Du mauvais côté de la vitre
Depuis le début de l’occupation, la situation est assez nébuleuse. Après un blocus policier de 24 heures, les demandeurs d’asiles résidant dans le bâtiment peuvent désormais être ravitaillés et accompagnés. Les places à l’intérieur sont comptées. Personne ne veut entrer. Les exilés à la rue qui se présentent encore sont contraints de dormir devant le bâtiment. Ils étaient une quarantaine mercredi.
Fedasil n’avait pas de solution pour moi, malgré ce qu’on m’avait assuré.
Parmi eux, Neba (prénom d’emprunt), demandeur d’asile camerounais. Il tente de se réchauffer et de faire sécher le carton mouillé par la pluie glacée qui lui a servi de matelas cette nuit. La veille, il avait un toit à la Porte d’Ulysse, ce logement d’urgence mis en place par la Plateforme citoyenne. Mais le délai maximal de 28 jours est parvenu à échéance. “Et Fedasil n’avait pas de solution pour moi, malgré ce qu’on m’avait assuré”, déplore-t-il.
Il y a un mois, lorsque Neba a été mis à la porte du Palais des Droits, on lui avait assuré qu’il aurait une place dans un centre Fedasil. C’est d’ailleurs pour ça qu’il a accepté de loger dans un centre d’urgence, dont la place est par définition temporaire. Mais le voici désormais contraint de dormir à la rue, du mauvais côté de la vitre. “Je suis arrivé le lendemain du début de l’occupation et il ne laisse plus entrer personne”.

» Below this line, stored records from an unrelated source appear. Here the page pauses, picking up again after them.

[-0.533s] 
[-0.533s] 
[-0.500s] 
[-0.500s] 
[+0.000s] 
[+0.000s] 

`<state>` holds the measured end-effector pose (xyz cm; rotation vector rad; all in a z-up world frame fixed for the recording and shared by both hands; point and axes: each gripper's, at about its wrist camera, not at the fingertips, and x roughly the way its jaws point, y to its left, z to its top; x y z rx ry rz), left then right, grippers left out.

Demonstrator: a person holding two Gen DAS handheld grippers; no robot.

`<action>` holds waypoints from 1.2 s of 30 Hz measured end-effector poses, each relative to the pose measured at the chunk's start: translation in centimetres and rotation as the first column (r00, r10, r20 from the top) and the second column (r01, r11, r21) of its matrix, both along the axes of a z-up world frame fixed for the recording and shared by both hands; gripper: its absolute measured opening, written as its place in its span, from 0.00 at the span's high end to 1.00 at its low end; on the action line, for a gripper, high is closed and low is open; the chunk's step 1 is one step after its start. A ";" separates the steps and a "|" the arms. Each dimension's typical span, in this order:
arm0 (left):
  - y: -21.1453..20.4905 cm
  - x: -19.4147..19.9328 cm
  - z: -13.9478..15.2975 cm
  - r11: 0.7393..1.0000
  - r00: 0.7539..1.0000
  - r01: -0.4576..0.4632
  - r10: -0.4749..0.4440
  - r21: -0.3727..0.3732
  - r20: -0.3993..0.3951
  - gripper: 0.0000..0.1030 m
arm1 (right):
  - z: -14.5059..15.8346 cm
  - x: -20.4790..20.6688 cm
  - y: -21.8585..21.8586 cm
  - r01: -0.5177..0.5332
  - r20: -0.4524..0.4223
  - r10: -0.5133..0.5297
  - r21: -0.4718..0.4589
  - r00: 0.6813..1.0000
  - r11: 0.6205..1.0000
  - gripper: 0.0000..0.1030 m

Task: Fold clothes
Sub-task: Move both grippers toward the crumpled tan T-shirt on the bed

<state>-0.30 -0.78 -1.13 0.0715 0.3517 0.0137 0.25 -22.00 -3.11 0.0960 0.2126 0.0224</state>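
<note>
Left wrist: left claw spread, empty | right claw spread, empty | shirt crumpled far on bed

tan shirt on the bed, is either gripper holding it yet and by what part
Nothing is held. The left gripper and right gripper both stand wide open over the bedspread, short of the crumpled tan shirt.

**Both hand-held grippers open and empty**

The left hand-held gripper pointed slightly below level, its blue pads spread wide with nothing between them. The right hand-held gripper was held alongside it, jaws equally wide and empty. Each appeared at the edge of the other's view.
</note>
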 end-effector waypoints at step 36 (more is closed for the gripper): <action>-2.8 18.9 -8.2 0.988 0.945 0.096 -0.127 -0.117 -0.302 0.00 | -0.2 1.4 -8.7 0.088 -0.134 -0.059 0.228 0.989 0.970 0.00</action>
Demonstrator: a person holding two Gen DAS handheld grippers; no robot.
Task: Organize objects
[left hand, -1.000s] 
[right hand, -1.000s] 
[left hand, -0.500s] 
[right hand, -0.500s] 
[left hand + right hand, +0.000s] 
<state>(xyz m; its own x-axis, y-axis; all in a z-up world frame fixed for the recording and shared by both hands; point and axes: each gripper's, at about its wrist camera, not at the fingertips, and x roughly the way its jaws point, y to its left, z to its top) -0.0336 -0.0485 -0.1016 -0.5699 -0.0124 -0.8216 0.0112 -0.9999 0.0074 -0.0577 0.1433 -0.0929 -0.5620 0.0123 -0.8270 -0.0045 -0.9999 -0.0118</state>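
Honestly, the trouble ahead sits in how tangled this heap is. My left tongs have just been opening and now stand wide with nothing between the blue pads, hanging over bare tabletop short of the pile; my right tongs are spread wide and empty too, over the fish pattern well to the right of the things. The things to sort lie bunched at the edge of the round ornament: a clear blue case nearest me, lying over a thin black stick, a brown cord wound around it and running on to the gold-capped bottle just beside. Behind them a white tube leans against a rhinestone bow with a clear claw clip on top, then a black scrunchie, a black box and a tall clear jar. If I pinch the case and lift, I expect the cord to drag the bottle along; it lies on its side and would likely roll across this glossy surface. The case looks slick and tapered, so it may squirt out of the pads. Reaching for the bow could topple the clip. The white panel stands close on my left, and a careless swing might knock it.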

Une sexagénaire à l’hôpital
Pour les citoyens venus en soutien, la situation est bien obscure. Ils peuvent se relayer mais l’échange entre l’intérieur et l’extérieur se fait au compte-goutte. “On dirait un transfert de prisonnier”, sourit tristement l’un d’eux, qui a assisté à la scène. Ce mercredi, la police a même cloué les portes, à l’exception des issues de secours, pour faciliter le contrôle. La relation avec les forces de l’ordre est pour le moins houleuse. En témoigne le séjour à l’hôpital d’une des bénévoles, sexagénaire, de l’association “Cuistots solidaires”, blessée à l’épaule par les policiers lorsque ces derniers tentaient d’empêcher le ravitaillement en papier toilette.
Les rumeurs vont bon train quant aux risques encourus par ceux qui séjournent à l’intérieur. S’exposent-ils à des poursuites au nom de la loi anti-squat ? Par prudence, une partie d’entre eux préfère avancer masqués. D’autres, en revanche, ne craignent pas les poursuites, à l’instar de Yan. “Nous sommes prêts à aller jusqu’au bout. Mais s’il y a un procès, nous en ferons un procès politique”, assure-t-il.